Tribute to Dr. Raghunath Mashelkar by Dr. Dileep Padgaonkar


Symbiosis Felicitation for National Reserch Professorship
13 November 2016

The fingers of ten hands would not be enough to count the number of awards and honorary doctorates Dr. Mashelkar has received in the course of his professional career. You would need the fingers of a few more hands to count the number of his memberships of prestigious scientific institutions in India and abroad. Add to this the number of committees he has chaired, the number of lectures he has delivered and the number of papers he has published.

In the autumn of his life, an ordinary mortal, bestowed with so many honours, would have chosen to call it a day and bask in the warmth of his past glory. Not Dr. Mashelkar. At 73 he continues to follow a punishing schedule to propagate his mantra – to  get more from less for more – in far-flung corners of the world.

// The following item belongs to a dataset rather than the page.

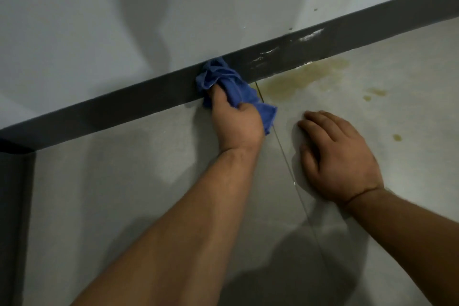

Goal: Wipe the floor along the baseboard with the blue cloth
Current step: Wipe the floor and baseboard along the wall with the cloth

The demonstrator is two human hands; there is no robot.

Let me explain this term. It means harnessing the most innovative breakthroughs in science and technology for the larger social good.
In other words, how to get a better output from fewer resources for the benefit of more people.

The people he mainly has in mind are, first and foremost, those at the bottom of the pyramid – a concept forged by C.K. Prahlad, a close friend of Mashelkar.
Both of them jointly authored a paper on this subject – entitled ‘Innovation’s Holy Grail’ – that was published in the July-August 2010 issue of the Harvard Business Review.

It was hailed as a blue-print of Gandhian engineering and Gandhian innovation. This was the last paper Prahlad published before his untimely death.
Mashelkar has since harped on his mantra – more from less for more – on every conceivable platform – in his lectures to college students, in his inter-actions with school children, at civic receptions, in his presentations to fellow scientists and technologists, in his discussions with government representatives and in his interventions in board meetings of leading corporate groups.

Ever since I got to know him many, many moons ago, I have marvelled at his energy, his drive, his net-working skills, his public relations savvy and, above all, at his bubbly optimism.

Decades of dealing with witless politicians, obdurate bureaucrats, profit-obsessed businessmen and envious peers hasn’t turned him into a cynic.
He has had his share of controversies. But he has always managed to emerge from them with few, if any, dents in his reputation.
In the years that we were in Delhi, he and I, along with Dr. Vijay Kelkar, had discussed the need to create an institution in Pune more or less along the lines of the India International Centre.

The three ‘kars’, or ‘kar-sevaks’ as we were subsequently dubbed, did realise our ambition. The Pune International Centre was set up in late 2011. Mashelkar was chosen to be its President, Kelkar its Vice-President and I, the chairman of its programme committee.
This gave me an opportunity to observe Mashelkar deploy his astuteness, tenacity and charm from close quarters.

Thanks to his leadership, PIC has within a short span of time established itself as a premier forum of innovative thinking and action in various fields of endeavour: economic and political, social and cultural.

PIC’s policy papers have helped shape policy decisions both at the state and the national levels. The lectures and conferences it has organised, like the cultural events it has held, have attracted large and enthusiastic audiences.

I am grateful to Dr. Mujumdar, the lodestar of Symbiosis, for asking me today to pay a tribute to this remarkable individual: a scientist by vocation, a social reformer at heart, a patriot of the finest vintage and, no less important, a loyal friend in all seasons.

I have often asked myself: What is the source of his unflagging energy? Who or what inspires him to sustain his vision?

It took me a while to find the answers. His principal source of inspiration, I learnt by and by, has been one person: his mother.
She brought him up in the most trying circumstance and as he excelled in his studies and in his career her ambitions for him soared.
It is from her that he learnt that a life well lived is one where you use your knowledge and talents to comfort the afflicted and, if necessary, to afflict the comfortable.

He has lived up to her expectations and indeed exceeded them. In the process he has proved to be a worthy son not only of his own adorable mother but of Mother India as well.

Let me end with a prediction. It hasn’t been dictated by the configuration of stars.
Raghunath Mashelkar has impressed us in the past with his achievements.
He can be trusted to surprise us with even more far-reaching accomplishments in the near future as well.